Spanish 4’s Radical Reenactment

Samantha Booher, Reporter

A challenge faced by many teachers is taking information from a textbook and truly making it come alive for their students. In Spanish four, Senora Anderson has more than met this challenge in a fun and interactive way. She is leading her students through a reenactment of The Chalcolithic Era through the Pre-Roman Empire, which is an era of transition between the stone tool-using farmers of the Neolithic and the metal-obsessed civilizations of the Bronze Age.

“I love the era that we covered; it’s one of my favorite times,” said Anderson.

During the reenactment, the students took different roles and brought this period of time to life. The students were eager to jump into this activity, unlike previous classes that Anderson had led.

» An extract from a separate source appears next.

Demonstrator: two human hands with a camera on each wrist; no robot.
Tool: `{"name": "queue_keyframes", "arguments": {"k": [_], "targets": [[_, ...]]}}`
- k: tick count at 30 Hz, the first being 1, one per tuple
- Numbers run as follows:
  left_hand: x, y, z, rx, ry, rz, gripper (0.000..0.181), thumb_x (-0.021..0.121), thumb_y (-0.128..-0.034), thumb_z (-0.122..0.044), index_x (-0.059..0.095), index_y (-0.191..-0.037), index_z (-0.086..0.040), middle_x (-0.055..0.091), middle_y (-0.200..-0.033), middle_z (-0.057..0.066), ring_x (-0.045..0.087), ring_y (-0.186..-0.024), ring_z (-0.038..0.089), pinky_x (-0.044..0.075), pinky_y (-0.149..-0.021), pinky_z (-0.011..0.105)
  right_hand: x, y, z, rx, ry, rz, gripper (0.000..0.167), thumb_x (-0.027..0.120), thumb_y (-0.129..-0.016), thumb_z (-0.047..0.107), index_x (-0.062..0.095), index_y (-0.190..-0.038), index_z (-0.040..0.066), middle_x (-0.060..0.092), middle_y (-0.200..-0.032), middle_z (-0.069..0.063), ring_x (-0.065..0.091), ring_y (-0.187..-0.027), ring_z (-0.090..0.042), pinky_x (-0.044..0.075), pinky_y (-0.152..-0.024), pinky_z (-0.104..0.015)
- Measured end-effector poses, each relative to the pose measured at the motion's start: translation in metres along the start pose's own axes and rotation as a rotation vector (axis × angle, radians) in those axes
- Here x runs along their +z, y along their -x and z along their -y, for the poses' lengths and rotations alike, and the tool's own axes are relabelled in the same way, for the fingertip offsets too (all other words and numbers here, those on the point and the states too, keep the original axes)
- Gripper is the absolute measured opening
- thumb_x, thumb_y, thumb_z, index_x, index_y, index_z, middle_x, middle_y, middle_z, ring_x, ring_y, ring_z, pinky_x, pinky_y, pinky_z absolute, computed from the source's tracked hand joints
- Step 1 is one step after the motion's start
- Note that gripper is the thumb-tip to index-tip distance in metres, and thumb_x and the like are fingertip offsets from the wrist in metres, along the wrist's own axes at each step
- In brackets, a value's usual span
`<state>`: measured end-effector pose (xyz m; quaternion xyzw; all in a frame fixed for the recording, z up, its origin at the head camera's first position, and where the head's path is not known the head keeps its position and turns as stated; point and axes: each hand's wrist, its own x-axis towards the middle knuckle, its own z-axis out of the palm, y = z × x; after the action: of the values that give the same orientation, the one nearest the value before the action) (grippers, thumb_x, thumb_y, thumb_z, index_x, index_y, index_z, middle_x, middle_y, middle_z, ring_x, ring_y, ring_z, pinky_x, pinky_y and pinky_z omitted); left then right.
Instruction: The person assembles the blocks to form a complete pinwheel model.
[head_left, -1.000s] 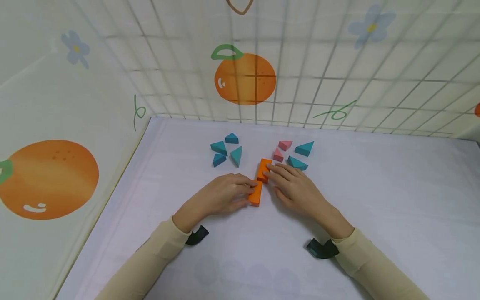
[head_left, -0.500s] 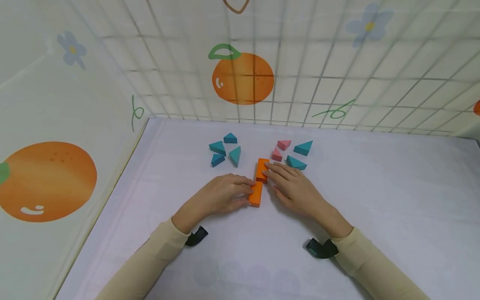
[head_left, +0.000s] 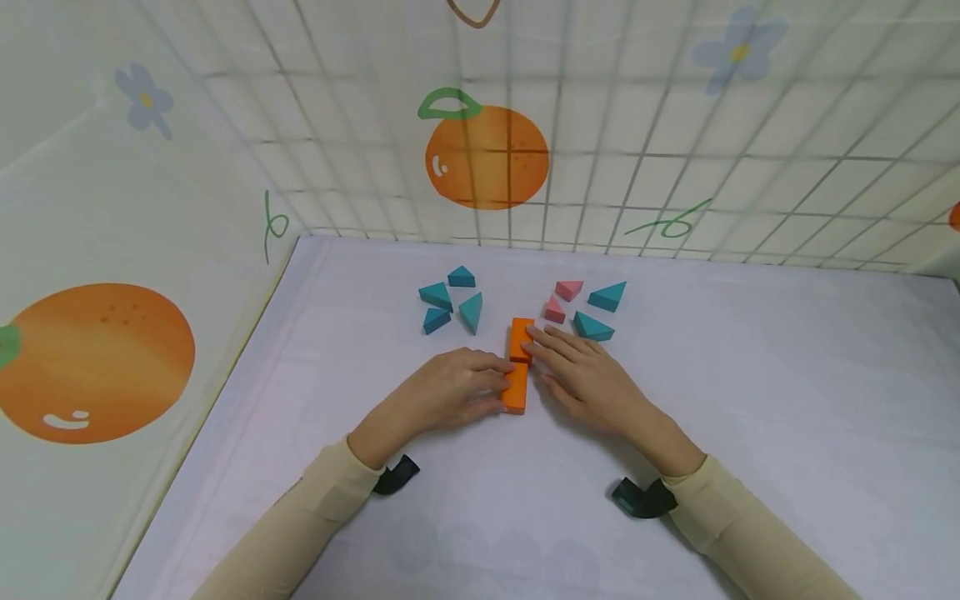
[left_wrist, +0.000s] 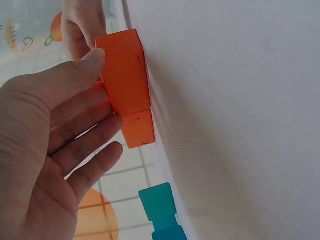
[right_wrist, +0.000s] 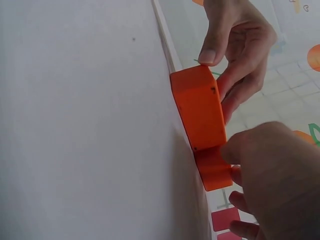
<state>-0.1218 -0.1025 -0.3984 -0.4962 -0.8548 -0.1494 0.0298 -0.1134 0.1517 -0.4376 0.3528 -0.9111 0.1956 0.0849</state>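
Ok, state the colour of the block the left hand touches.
The block is orange, clearest in the left wrist view.

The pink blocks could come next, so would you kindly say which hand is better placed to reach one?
Probably the right hand: its fingers, touching the farther orange block, lie close to the pink blocks. The left hand, at the nearer orange block, is farther away.
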Motion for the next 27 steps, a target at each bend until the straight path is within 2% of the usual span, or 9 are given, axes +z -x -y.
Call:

“They volunteered for their roles when normally I need to assign them, but this year with this recent reenactment they chose the roles and it just worked out that that was just enough people for all the different parts that needed to be done,” said Anderson.

The students got to let their creativity shine through with many even making their own props.

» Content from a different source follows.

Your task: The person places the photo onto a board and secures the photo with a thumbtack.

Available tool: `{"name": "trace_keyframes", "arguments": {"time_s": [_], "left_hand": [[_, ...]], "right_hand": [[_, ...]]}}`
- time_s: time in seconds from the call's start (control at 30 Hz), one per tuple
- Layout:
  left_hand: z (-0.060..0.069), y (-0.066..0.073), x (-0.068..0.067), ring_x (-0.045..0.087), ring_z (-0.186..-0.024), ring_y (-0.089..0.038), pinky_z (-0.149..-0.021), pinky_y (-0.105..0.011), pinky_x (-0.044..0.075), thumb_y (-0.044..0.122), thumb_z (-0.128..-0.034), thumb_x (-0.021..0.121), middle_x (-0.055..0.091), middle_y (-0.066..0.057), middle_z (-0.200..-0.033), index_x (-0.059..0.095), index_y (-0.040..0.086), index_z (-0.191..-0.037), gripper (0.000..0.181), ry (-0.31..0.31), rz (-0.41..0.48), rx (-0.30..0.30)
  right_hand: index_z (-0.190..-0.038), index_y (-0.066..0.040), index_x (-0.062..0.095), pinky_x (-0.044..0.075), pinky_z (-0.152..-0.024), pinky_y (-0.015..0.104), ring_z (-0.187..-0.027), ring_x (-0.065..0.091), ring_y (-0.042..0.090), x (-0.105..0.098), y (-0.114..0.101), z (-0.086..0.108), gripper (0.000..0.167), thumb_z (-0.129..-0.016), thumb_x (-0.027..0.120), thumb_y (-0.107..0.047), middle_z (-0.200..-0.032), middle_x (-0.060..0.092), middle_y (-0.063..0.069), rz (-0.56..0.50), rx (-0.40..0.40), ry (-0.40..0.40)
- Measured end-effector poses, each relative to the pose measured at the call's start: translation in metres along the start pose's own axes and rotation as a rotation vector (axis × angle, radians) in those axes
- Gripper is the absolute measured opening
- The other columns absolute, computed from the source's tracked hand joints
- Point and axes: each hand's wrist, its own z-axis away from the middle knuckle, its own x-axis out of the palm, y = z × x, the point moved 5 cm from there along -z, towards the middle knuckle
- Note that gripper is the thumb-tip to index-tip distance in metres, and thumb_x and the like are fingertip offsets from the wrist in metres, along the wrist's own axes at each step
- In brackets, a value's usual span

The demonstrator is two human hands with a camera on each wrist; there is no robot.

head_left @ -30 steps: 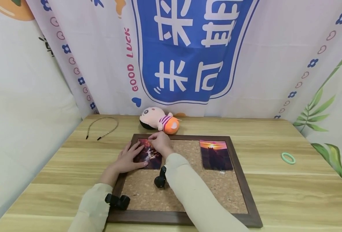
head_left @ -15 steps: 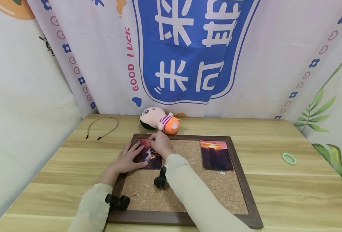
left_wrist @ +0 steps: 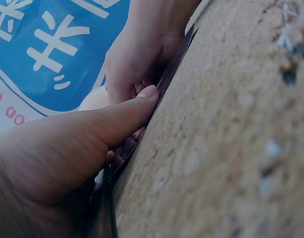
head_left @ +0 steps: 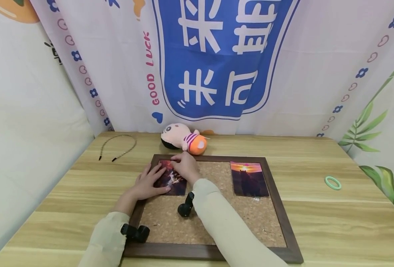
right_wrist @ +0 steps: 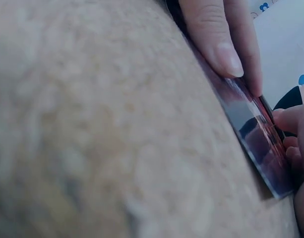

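Note:
A framed corkboard [head_left: 167, 228] lies on the wooden table. At its upper left lies a dark, purplish photo [head_left: 175, 188], partly covered by both hands. My left hand [head_left: 147, 186] rests on that photo's left part, fingers and thumb spread. My right hand [head_left: 186, 167] is at its top edge, thumb and forefinger pinched together. In the right wrist view the right fingertips [right_wrist: 283, 116] hold something small and thin, mostly hidden, against the photo. The photo's near edge stands slightly off the cork there. A sunset photo [head_left: 249, 181] sits at the board's upper right.
Behind the board lies a plush doll [head_left: 183, 138] near its top edge. A thin headband [head_left: 129, 149] is at the back left, and a mint-green ring [head_left: 332, 182] lies on the right of the table. A printed curtain [head_left: 213, 55] hangs behind.

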Motion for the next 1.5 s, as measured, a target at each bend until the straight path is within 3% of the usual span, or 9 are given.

“We made swords, shields, and crowns out of cardboard, posters, and tape,” said Kylie Morad (‘23).

With the materials given, some students had to get innovative with how they made their props.

“I had to like manipulate the cardboard into a circle out of a cardboard box and then figure out how to make handles so I could hold them,” said Rachel Runsick (‘23).

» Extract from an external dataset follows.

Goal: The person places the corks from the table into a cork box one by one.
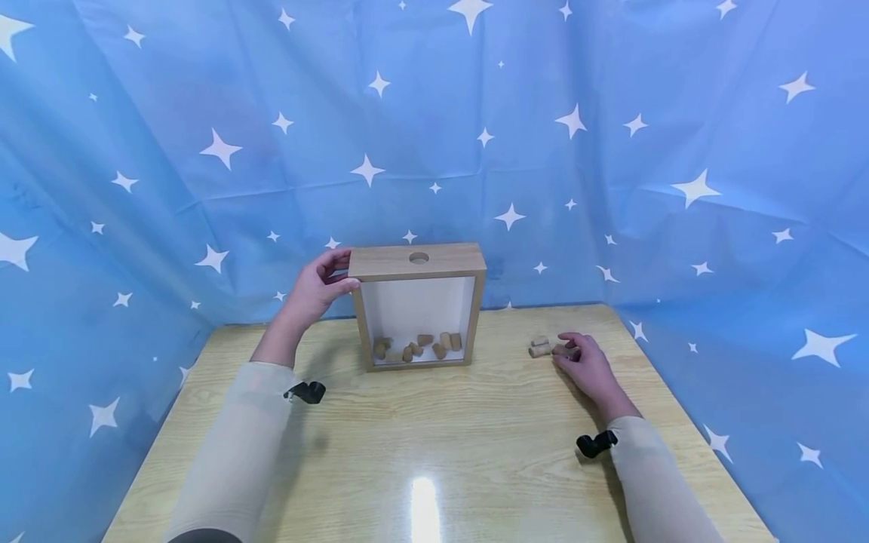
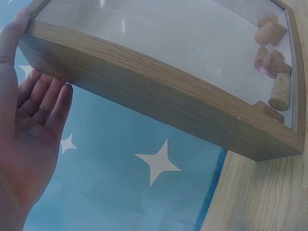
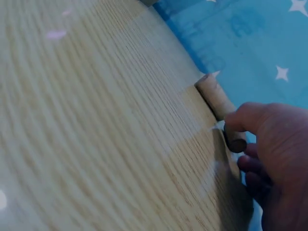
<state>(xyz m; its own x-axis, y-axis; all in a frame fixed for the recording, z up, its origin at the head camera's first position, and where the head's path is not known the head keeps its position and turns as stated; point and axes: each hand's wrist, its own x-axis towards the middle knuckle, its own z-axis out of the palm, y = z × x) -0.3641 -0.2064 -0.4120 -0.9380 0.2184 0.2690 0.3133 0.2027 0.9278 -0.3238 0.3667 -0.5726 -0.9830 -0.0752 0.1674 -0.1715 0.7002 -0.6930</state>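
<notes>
An upright wooden frame box (image 1: 417,264) with a clear front and a round hole in its top stands on the table. Several corks (image 1: 425,340) lie at its bottom; they also show through the pane in the left wrist view. My left hand (image 1: 317,289) grips the box's upper left corner, thumb at the front and fingers at the side. To the right of the box, my right hand (image 1: 589,366) pinches a cork (image 3: 235,140) low at the tabletop, partly hidden by the fingers. Close by lie loose corks (image 1: 539,351), one of them beside the thumb in the right wrist view.
The pale wooden table (image 1: 434,430) reaches back to a blue curtain (image 1: 434,136) with white stars, which hangs behind and on both sides. A black wrist mount (image 1: 597,444) sits on the right sleeve, another (image 1: 307,392) on the left.
</notes>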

Some people even went out and bought their own supplies.

“We made them out of cardboard and different poster boards and I bought a crown from Walmart,” said Isabella Duphorn (‘23).

Many of the students felt that they have benefitted from this unique learning experience. 

“It helped us understand the material much better than just reading it out of a textbook, and we actually saw how everything unfolded instead of just words on a page,” said Runsick.

This activity was so fun and impactful that these students are eager to do this again.

“I learned a lot more and it was more fun,” said Duphorn. “I would do this again and everyone else should do it too.”